Small World

As children Maurice Baring and his brother Hugo invented a gibberish language in which the word for yes was Sheepartee and the word for no was Quiliquinino. This grew so tiresome to the adults around them that they were eventually threatened with a whipping:

The language stopped, but a game grew out of it, which was most complicated, and lasted for years even after we went to school. The game was called ‘Spankaboo.’ It consisted of telling and acting the story of an imaginary continent in which we knew the countries, the towns, the government, and the leading people. These countries were generally at war with one another. Lady Spankaboo was a prominent lady at the Court of Doodahn. She was a charming character, not beautiful nor clever, and sometimes a little bit foolish, but most good-natured and easily taken in. Her husband, Lord Spankaboo, was a country gentleman, and they had no children. She wore red velvet in the evening, and she was bien vue at Court.

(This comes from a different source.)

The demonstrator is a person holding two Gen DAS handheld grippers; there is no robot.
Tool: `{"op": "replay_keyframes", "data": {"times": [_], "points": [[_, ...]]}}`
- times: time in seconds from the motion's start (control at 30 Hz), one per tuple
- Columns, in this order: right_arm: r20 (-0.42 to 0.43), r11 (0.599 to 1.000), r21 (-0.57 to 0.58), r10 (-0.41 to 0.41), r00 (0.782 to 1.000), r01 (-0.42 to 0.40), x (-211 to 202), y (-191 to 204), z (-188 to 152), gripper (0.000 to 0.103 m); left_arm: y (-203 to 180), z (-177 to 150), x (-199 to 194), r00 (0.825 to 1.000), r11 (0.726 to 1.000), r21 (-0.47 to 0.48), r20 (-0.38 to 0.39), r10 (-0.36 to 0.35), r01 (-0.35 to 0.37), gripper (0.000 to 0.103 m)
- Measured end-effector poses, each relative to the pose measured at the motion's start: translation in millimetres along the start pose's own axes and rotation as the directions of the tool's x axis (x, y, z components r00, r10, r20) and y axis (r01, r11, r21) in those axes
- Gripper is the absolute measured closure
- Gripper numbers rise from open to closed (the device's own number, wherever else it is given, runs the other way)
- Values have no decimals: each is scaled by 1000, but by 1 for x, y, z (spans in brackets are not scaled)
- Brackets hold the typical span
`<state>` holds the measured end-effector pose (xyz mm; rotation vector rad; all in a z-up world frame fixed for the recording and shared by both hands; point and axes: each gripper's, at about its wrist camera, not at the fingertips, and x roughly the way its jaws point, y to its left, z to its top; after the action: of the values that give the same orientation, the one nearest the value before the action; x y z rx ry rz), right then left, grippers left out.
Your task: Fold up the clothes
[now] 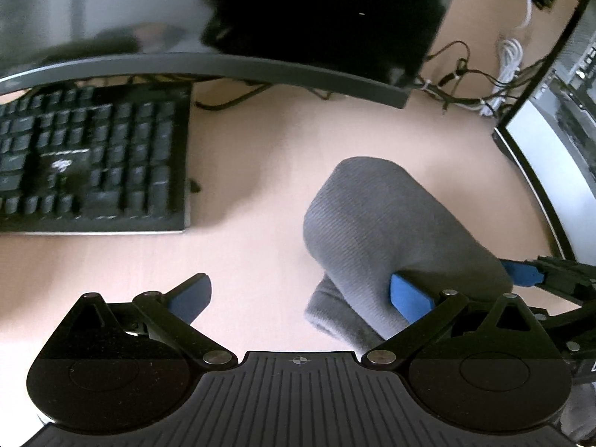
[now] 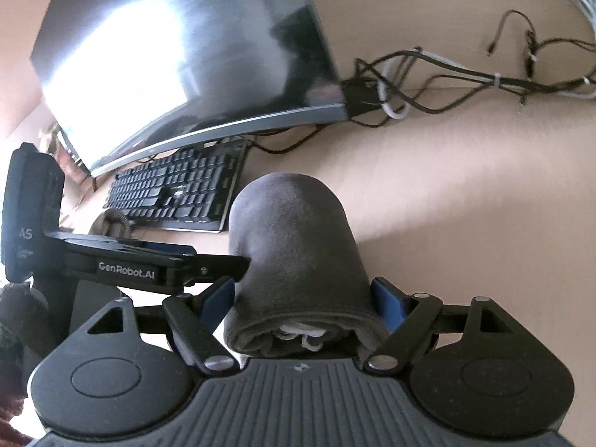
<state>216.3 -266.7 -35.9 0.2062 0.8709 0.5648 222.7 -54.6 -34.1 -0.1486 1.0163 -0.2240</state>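
A grey garment [image 1: 391,223], folded into a thick bundle, lies on the pale wooden desk [image 1: 253,141]. In the right wrist view the same bundle [image 2: 294,231] runs forward between the blue pads of my right gripper [image 2: 303,294], which sit against both of its sides in a wide grip. My left gripper [image 1: 298,298] is open. Its right pad [image 1: 409,298] touches the bundle's near side and its left pad [image 1: 190,298] hangs over bare desk. The left gripper [image 2: 223,264] reaches in from the left in the right wrist view.
A black keyboard [image 1: 93,156] lies to the left under a dark curved monitor [image 1: 223,67]. A second, lit monitor [image 1: 551,141] stands at the right edge. Tangled black and white cables [image 2: 447,74] run along the back of the desk.
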Motion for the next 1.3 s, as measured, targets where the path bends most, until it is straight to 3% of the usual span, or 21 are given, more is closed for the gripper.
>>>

There were hundreds of characters in the game. They increased as the story grew. It could be played out of doors, where all the larger trees in the garden were forts belonging to the various countries, or indoors, but it was chiefly played in the garden, or after we went to bed. Then Hugo would say: ‘Let’s play Spankaboo,’ and I would go straight on with the latest events, interrupting the narrative every now and then by saying: ‘Now, you be Lady Spankaboo,’ or whoever the character on the stage might be for the moment, ‘and I’ll be So-and-so.’

“Everything that happened to us and everything we read was brought into the game — history, geography, the ancient Romans, the Greeks, the French; but it was a realistic game, and there were no fairies in it and nothing in the least frightening. As it was a night game, this was just as well.”

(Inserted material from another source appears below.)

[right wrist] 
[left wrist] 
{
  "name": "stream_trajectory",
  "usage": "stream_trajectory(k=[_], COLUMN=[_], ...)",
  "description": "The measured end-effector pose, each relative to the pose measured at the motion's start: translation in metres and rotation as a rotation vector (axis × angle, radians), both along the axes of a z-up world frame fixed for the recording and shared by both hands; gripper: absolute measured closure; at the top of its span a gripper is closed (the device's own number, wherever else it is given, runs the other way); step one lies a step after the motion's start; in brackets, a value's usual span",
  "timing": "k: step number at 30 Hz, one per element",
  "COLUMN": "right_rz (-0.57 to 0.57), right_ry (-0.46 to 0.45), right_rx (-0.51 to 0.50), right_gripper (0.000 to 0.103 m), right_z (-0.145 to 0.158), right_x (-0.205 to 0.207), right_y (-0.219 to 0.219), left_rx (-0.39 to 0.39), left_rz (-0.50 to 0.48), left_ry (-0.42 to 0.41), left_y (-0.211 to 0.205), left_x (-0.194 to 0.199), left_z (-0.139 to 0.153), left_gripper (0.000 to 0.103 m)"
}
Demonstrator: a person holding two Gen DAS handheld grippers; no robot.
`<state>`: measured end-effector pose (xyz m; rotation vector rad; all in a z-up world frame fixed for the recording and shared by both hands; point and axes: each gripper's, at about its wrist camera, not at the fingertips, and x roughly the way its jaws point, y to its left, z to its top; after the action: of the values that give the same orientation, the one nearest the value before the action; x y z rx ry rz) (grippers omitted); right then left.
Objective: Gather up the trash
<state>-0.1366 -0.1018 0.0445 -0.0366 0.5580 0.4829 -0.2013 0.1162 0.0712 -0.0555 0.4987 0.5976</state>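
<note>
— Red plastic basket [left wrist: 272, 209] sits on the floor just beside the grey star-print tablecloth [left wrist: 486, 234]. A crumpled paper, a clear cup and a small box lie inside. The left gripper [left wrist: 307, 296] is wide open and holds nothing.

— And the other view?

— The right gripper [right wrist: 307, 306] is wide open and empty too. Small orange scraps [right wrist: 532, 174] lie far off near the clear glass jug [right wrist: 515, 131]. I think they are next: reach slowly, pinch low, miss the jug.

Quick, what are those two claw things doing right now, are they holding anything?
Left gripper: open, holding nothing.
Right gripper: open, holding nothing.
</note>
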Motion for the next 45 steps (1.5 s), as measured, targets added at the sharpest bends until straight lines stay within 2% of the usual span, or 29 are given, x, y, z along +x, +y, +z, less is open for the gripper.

(From his Puppet Show of Memory, 1922.)

Points and Pauses

Gertrude Stein’s 1935 lecture “Poetry and Grammar” includes a section on punctuation, for which she had a peculiar disdain:

There are some punctuations that are interesting and there are some punctuations that are not. Let us begin with the punctuations that are not. Of these the one but the first and the most the completely most uninteresting is the question mark. The question mark is alright when it is all alone when it is used as a brand on cattle or when it could be used in decoration but connected with writing it is completely entirely completely uninteresting.

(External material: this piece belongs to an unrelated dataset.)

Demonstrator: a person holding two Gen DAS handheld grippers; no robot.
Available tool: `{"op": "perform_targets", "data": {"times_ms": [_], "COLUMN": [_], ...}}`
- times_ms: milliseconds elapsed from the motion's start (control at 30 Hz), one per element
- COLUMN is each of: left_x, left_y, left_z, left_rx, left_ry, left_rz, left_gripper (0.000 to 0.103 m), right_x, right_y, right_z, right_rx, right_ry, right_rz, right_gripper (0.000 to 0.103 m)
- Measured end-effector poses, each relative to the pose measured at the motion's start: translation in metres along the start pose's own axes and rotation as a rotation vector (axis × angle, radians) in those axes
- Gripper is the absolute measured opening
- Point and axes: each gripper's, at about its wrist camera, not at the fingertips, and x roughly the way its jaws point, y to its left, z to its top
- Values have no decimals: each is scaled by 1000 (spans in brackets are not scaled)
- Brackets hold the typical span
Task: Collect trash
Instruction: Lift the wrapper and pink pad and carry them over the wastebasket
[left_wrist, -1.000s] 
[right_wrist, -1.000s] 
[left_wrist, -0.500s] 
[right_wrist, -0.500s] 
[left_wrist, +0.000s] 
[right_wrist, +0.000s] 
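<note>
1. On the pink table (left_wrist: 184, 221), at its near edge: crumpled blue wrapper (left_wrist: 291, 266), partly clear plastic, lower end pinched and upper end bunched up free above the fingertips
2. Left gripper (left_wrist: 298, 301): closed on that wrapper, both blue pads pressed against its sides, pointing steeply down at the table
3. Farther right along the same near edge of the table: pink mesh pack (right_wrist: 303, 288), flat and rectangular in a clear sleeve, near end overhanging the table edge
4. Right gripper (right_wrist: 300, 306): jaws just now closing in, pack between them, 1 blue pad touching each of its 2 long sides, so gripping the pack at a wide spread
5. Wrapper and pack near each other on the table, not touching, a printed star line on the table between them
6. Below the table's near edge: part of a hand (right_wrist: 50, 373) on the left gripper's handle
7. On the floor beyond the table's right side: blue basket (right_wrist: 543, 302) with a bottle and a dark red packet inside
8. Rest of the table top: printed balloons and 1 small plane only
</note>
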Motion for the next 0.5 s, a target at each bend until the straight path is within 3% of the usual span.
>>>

In 2000, Kenneth Goldsmith rather archly removed the words from this passage and offered the bare punctuation as a poem titled “Gertrude Stein’s Punctuation from ‘Gertrude Stein on Punctuation'” (the full passage and the poem are both here). Goldsmith did the same thing with the punctuation chapter from Strunk & White’s Elements of Style and with Molly Bloom’s soliloquy at the end of Ulysses — a few hyphens and a period.

Carl Reuterswärd’s 1960 novel Prix Nobel consists entirely of punctuation marks. Reuterswärd felt that ordinary writing robs punctuation of its meaning; the surrounding words convey concepts and the commas, colons, and periods simply help to mark it. Removing the words, though, revealed an “interesting alternative: not to ignore syntax but certainly to forgo ‘the preserved meaning of others.’ The ‘absence’ that occurs is not mute. For want of ‘governing concepts’ punctuation marks lose their neutral value. They begin to speak an unuttered language out of that already expressed. This cannot help producing a ‘colon concept’ in you, a need of exclamation, of pauses, of periods, of parentheses.”

In 2005, Chinese novelist Hu Wenliang offered 140,000 yuan ($16,900 U.S.) to the reader who could decipher his novel «?», which consists entirely of punctuation marks.

The autobiography of the American eccentric “Lord” Timothy Dexter (1748-1806) contains 8,847 words and no punctuation. When readers complained, he added a page of punctuation marks to the second edition, inviting them to “peper and solt it as they plese.”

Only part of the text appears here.